Unnamed: 0_level_0,type,screen_position,realtime
sim_time,Unnamed: 1_level_1,Unnamed: 2_level_1,Unnamed: 3_level_1
137,[MB:DOWN:LEFT],"[(226, 181)]",[2022-08-08 15:05:38.961704]
201,[MB:DOWN:LEFT],"[(266, 201)]",[2022-08-08 15:05:40.316283]
210,[MB:DOWN:LEFT],"[(266, 201)]",[2022-08-08 15:05:40.509059]
224,[MB:DOWN:LEFT],"[(269, 205)]",[2022-08-08 15:05:40.801325]
236,[MB:DOWN:LEFT],"[(272, 207)]",[2022-08-08 15:05:41.058367]
243,[MB:DOWN:LEFT],"[(278, 213)]",[2022-08-08 15:05:41.203520]
268,[MB:DOWN:LEFT],"[(292, 222)]",[2022-08-08 15:05:41.735848]


Now load the events_at_t into a data frame indexed by the times at which events took place.

In [39]:
events_df = pd.DataFrame.from_dict(sim_data['user_log'].events_at_t, orient='index')
events_df.index.name = 'sim_time'

In [40]:
events_df

Unnamed: 0_level_0,id,event,position
sim_time,Unnamed: 1_level_1,Unnamed: 2_level_1,Unnamed: 3_level_1
0,"[0, 1, 2, 99, 100, 3, 4, 5, 6, 7, 8, 9]","[add, add, add, add, add, add, add, add, add, ...","[[80, 80], [80, 140], [140, 80], [200, 200], [..."

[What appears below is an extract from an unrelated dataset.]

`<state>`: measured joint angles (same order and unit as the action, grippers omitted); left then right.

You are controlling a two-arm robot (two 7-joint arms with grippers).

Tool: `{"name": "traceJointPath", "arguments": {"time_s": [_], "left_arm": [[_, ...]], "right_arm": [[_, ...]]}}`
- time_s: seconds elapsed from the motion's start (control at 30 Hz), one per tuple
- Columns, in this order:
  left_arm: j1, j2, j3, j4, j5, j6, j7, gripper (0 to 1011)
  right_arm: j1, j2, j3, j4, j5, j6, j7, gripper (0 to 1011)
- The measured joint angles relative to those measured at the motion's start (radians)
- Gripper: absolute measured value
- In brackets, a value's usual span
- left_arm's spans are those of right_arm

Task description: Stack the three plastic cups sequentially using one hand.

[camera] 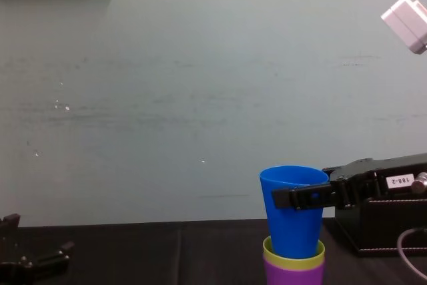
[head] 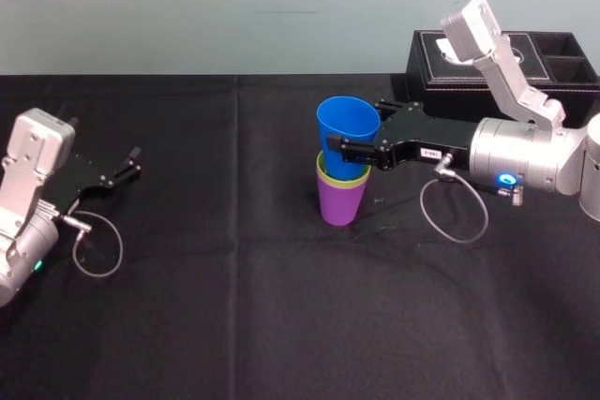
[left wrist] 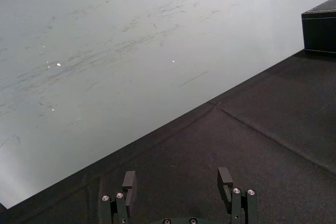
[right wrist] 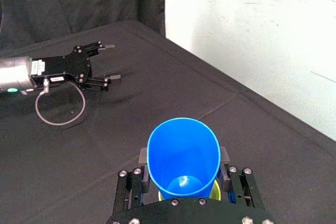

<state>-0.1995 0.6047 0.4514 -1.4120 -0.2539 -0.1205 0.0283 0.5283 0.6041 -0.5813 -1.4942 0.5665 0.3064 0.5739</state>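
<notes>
The purple cup [head: 339,205] stands mid-table with the yellow-green cup [head: 342,183] nested inside it. The blue cup [head: 347,124] has its base lowered into the yellow-green cup [camera: 293,257], and most of its body rises above the rim. My right gripper [head: 343,135] reaches in from the right and is shut on the blue cup [right wrist: 184,153], one finger against each side just below its rim. My left gripper [head: 133,163] rests open and unladen on the cloth at the far left, well away from the cups.
A black tissue box [head: 511,61] sits at the back right, just behind my right arm. Black cloth covers the table [head: 281,325], and a pale wall runs along its far edge. A cable loop hangs under each wrist.
</notes>
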Motion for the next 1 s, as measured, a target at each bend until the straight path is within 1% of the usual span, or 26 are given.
{"name": "traceJointPath", "arguments": {"time_s": [0.17,0.27,0.3,0.33,0.4,0.5,0.57,1.0], "left_arm": [[0.0,0.0,0.0,0.0,0.0,0.0,0.0,1011],[0.0,0.0,0.0,0.0,0.0,0.0,0.0,1012],[0.0,0.0,0.0,0.0,0.0,0.0,0.0,1011],[0.0,0.0,0.0,0.0,0.0,0.0,0.0,1011],[0.0,0.0,0.0,0.0,0.0,0.0,0.0,1012],[0.0,0.0,0.0,0.0,0.0,0.0,0.0,1011],[0.0,0.0,0.0,0.0,0.0,0.0,0.0,1011],[0.0,0.0,0.0,0.0,0.0,0.0,0.0,1011]], "right_arm": [[0.0,0.0,0.0,0.0,0.0,0.0,0.0,728],[0.0,0.0,0.001,0.0,0.0,0.0,0.0,763],[0.0,0.0,0.001,-0.001,0.0,0.0,0.0,808],[0.0,0.0,0.001,-0.001,0.001,0.0,0.0,808],[0.0,0.0,0.001,-0.001,0.001,0.0,0.0,899],[0.0,0.0,0.001,-0.001,0.001,0.0,0.0,947],[0.0,0.0,0.001,-0.001,0.001,0.0,0.0,1000],[0.0,0.0,0.001,-0.001,0.001,0.0,0.0,1004]]}}
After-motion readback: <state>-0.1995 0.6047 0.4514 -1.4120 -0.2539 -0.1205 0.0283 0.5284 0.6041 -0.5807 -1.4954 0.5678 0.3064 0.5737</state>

Finally, combine user_inputs and events_df into a single data frame called events_df

In [42]:
#do a bit of processing to concatinate the user inputs and the agent events into a single table
df = events_df
df['screen_click_coords'] = df_user_inputs['screen_position']
df['user_input'] = df_user_inputs['type']
df['time_of_input'] = df_user_inputs['realtime']
df.rename(columns = {'id':'agent_id', 'screen_position' : 'event_position'})
events_df = df

In [None]:
events_df

Unnamed: 0_level_0,id,event,grid_position,screen_click_coords,user_input,grid_click_coords,time_of_input
sim_time,Unnamed: 1_level_1,Unnamed: 2_level_1,Unnamed: 3_level_1,Unnamed: 4_level_1,Unnamed: 5_level_1,Unnamed: 6_level_1,Unnamed: 7_level_1
0,"[10000, 10001, 10002, 10003, 10004, 1]","[add, add, add, add, add, add]","[(20, 20), (22, 19), (19, 22), (23, 21), (21, ...",,,,
12,[2],[add],"[[6, 38]]","[(381, 71)]",[MB:DOWN:LEFT],"[[7, 38]]",[2022-06-14 16:41:40.300029]
15,[3],[add],"[[14, 19]]","[(188, 163)]",[MB:DOWN:LEFT],"[[16, 19]]",[2022-06-14 16:41:40.502485]
17,[4],[add],"[[26, 12]]","[(143, 276)]",[MB:DOWN:LEFT],"[[28, 14]]",[2022-06-14 16:41:40.634133]


Side note, there are two measurement systems for position used in the simulation.

The simulation uses a grid world to track the position of the agents.  grid_position is where the participant clicked on that grid.  

The simulation displays the graphical elements at a given resolution.  screen_click_coords is the where the participant clicked on the screen relative to the screen's top left position (TODO: check it's definietly top left!).